**Instructions for the task**.
Below are entries. Copy exactly the lines running from the line that holds "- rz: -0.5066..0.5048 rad" to the line that holds "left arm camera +", with both ends included.
-=-=-=-=-
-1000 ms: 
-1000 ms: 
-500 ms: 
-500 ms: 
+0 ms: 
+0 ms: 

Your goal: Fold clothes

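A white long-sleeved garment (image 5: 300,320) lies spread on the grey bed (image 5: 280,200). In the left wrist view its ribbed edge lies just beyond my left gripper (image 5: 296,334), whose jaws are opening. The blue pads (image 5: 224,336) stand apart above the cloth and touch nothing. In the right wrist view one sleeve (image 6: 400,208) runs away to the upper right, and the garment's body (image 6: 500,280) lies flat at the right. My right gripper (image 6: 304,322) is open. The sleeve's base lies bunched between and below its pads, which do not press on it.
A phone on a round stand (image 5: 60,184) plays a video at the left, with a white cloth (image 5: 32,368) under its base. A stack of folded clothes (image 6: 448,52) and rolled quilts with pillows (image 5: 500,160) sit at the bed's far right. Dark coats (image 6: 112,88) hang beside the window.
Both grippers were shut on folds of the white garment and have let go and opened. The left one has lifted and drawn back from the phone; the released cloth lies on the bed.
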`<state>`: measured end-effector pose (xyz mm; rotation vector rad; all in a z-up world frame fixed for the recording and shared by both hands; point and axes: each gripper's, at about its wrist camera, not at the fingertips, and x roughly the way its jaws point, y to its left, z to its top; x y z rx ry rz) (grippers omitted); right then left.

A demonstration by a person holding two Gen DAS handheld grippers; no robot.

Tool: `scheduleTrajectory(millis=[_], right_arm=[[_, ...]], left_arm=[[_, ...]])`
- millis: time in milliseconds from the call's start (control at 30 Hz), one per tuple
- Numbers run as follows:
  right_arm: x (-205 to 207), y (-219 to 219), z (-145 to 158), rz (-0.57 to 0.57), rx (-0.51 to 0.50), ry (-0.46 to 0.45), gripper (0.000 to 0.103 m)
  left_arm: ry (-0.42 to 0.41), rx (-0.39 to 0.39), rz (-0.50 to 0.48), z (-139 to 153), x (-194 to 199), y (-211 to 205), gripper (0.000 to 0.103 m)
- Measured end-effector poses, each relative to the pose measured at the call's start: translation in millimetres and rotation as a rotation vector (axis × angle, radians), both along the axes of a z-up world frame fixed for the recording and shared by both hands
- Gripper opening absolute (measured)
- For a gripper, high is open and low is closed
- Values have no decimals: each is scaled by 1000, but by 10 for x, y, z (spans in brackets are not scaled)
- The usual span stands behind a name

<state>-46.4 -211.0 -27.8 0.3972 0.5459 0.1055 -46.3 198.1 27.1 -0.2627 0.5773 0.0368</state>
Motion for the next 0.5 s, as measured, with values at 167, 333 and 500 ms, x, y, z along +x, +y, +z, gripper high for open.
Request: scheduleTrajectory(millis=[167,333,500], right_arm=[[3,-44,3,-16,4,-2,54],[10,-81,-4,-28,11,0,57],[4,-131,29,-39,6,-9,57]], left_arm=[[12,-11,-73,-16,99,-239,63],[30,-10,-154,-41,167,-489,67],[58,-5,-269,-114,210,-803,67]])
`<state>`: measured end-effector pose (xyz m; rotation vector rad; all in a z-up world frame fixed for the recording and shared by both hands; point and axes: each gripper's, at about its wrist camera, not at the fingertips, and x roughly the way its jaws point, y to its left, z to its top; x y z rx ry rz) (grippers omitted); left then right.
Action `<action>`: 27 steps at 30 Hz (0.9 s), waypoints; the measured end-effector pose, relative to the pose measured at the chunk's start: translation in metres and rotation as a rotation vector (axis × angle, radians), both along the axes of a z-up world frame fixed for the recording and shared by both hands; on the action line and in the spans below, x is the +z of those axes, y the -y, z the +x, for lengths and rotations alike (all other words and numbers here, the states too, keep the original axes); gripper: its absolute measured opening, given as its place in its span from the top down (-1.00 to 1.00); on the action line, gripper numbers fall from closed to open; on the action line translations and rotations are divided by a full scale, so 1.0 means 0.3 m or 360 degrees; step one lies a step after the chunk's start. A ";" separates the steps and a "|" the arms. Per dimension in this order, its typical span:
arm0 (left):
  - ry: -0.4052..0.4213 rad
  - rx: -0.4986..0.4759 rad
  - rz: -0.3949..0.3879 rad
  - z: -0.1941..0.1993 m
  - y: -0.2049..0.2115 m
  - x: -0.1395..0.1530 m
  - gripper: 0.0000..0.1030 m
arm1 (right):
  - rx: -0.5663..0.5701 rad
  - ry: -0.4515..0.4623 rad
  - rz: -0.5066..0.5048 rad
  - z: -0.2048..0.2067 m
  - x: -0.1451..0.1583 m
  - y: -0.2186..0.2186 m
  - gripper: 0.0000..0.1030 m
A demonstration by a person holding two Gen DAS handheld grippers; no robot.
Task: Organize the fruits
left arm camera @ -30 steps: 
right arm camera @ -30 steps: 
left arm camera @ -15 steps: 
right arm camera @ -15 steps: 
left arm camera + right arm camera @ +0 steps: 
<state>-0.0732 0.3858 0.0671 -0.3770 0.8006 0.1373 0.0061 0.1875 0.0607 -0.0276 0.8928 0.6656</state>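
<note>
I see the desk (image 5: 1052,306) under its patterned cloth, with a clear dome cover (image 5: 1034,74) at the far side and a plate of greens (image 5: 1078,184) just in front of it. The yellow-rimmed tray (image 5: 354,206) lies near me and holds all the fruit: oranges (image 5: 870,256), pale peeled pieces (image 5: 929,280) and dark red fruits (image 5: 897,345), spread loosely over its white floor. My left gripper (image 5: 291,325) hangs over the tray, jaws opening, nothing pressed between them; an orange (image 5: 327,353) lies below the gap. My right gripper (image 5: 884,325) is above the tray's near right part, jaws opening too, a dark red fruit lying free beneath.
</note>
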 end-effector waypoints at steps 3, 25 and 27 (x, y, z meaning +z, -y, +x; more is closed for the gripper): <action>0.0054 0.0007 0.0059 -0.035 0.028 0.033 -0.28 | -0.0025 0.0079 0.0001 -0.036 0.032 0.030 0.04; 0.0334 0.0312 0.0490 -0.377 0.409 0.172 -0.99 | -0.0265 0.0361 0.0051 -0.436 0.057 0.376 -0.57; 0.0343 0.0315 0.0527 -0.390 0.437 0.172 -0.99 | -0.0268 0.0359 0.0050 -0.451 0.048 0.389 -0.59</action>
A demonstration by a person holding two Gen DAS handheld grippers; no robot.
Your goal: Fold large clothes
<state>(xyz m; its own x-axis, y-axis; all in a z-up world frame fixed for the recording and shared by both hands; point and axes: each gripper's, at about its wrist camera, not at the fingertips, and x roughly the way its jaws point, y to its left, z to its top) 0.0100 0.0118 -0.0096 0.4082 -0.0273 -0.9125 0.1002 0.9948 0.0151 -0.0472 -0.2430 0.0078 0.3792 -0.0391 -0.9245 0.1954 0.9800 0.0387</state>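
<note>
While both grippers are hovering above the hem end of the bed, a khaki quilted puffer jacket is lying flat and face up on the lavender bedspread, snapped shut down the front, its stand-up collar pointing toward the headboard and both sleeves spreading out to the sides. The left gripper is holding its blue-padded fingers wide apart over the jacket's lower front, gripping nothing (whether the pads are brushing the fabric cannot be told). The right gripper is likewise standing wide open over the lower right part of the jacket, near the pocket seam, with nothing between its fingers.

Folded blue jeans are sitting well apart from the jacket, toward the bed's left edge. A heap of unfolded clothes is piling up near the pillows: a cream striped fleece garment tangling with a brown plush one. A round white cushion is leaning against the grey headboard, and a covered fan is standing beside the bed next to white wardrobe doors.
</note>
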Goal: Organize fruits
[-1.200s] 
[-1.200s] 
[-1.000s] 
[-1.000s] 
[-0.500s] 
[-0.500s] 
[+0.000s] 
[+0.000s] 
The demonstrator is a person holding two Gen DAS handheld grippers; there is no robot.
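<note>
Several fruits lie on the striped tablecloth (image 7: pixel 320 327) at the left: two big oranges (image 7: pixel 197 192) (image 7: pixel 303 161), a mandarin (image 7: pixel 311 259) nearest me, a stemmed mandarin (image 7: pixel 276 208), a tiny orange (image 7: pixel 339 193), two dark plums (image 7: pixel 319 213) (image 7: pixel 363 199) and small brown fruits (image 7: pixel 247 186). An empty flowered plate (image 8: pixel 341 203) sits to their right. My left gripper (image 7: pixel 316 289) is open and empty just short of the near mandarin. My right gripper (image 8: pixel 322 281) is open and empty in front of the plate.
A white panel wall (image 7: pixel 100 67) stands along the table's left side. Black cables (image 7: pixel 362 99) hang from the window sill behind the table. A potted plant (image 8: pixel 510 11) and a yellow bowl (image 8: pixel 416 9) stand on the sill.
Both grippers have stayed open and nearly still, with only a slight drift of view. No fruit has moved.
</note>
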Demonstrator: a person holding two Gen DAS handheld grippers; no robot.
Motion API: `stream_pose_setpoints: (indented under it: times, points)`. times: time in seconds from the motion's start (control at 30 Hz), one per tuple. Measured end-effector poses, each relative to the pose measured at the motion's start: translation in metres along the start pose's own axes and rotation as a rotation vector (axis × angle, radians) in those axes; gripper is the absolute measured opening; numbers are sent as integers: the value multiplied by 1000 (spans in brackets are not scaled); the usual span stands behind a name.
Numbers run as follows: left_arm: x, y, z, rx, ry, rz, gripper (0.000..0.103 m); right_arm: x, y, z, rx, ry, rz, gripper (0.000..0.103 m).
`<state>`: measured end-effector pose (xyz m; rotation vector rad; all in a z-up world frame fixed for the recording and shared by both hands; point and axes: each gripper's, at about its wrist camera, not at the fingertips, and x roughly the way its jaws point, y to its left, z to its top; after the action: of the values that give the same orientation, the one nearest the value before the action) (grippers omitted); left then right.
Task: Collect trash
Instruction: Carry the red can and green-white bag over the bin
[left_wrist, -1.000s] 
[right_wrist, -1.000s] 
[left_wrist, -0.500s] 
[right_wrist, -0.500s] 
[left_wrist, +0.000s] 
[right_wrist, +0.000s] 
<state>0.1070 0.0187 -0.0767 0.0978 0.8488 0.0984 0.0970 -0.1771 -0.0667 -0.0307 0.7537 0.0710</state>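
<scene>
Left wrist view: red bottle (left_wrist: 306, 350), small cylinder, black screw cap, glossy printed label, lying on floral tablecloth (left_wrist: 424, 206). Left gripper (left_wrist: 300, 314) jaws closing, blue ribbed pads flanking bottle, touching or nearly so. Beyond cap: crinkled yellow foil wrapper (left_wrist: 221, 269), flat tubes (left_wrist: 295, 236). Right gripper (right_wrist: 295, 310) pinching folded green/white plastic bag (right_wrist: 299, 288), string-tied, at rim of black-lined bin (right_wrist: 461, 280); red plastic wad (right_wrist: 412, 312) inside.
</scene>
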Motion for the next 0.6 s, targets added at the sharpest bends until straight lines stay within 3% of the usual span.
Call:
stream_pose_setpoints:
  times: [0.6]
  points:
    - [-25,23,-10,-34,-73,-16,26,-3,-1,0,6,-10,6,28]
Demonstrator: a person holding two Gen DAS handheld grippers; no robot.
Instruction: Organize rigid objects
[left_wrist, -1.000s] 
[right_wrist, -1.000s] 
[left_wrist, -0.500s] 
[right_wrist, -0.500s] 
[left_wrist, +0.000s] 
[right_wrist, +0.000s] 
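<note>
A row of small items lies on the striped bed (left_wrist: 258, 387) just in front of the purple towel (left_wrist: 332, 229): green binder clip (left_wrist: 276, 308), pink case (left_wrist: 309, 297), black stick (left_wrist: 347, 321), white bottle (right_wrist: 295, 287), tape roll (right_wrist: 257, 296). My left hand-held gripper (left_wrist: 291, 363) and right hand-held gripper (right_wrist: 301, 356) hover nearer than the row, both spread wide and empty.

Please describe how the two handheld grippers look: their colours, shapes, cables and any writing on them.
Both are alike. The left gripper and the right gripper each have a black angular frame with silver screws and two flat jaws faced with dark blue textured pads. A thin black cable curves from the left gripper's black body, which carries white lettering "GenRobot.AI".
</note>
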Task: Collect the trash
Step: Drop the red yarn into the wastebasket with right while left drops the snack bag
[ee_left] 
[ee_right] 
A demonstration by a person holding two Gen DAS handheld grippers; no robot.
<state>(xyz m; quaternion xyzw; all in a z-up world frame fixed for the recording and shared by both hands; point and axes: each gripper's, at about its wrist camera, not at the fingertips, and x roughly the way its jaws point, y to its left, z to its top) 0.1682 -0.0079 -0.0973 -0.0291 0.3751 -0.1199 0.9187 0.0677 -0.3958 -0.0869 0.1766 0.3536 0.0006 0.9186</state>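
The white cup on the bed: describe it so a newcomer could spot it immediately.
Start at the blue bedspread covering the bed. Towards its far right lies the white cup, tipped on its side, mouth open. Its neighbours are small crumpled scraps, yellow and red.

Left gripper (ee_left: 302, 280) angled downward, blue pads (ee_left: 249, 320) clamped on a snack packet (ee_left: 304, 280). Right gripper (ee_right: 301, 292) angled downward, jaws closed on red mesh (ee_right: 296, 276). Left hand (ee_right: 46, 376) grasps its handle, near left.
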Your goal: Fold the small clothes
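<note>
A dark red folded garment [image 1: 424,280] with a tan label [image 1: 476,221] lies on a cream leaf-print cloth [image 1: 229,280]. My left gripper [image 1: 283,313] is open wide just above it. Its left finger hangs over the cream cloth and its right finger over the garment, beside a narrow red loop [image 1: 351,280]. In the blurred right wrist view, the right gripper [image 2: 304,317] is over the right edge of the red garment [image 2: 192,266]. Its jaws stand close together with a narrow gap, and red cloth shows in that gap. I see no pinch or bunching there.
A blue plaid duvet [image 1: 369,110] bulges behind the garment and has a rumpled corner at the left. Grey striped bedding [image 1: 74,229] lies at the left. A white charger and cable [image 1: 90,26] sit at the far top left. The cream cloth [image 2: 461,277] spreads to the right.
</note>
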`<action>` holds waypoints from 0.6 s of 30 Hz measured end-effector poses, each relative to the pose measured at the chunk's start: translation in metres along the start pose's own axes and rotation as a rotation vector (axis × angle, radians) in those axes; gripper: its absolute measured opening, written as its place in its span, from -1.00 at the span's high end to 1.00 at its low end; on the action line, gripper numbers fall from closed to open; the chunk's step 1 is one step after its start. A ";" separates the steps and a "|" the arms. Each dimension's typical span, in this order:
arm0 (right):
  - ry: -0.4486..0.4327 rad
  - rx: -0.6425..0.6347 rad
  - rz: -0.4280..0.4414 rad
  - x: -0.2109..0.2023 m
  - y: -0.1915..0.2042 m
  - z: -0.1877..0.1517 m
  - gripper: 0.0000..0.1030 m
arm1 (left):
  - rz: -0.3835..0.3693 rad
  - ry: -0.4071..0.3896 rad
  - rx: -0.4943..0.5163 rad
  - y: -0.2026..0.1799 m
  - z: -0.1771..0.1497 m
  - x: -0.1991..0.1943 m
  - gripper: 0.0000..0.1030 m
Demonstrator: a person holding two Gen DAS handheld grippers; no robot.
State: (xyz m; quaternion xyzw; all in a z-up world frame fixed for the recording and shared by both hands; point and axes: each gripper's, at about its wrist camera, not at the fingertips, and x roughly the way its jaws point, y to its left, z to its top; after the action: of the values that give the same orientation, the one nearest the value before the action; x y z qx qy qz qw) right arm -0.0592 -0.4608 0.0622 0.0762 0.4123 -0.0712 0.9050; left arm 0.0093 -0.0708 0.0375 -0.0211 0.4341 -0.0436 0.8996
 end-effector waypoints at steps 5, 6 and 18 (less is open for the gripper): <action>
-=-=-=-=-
**Response area**.
  - rz: -0.5066..0.5048 rad
  - z: -0.2048..0.2067 m
  - x: -0.1451..0.1583 m
  - y: -0.2186..0.2186 m
  - gripper: 0.0000..0.1030 m
A demonstration by a person holding two Gen DAS handheld grippers; no robot.
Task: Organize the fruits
left arm camera @ -30 steps: 
right arm camera @ -30 steps: 
left arm camera @ -15 steps: 
right arm camera @ -15 steps: 
left arm camera + right arm camera @ +0 steps: 

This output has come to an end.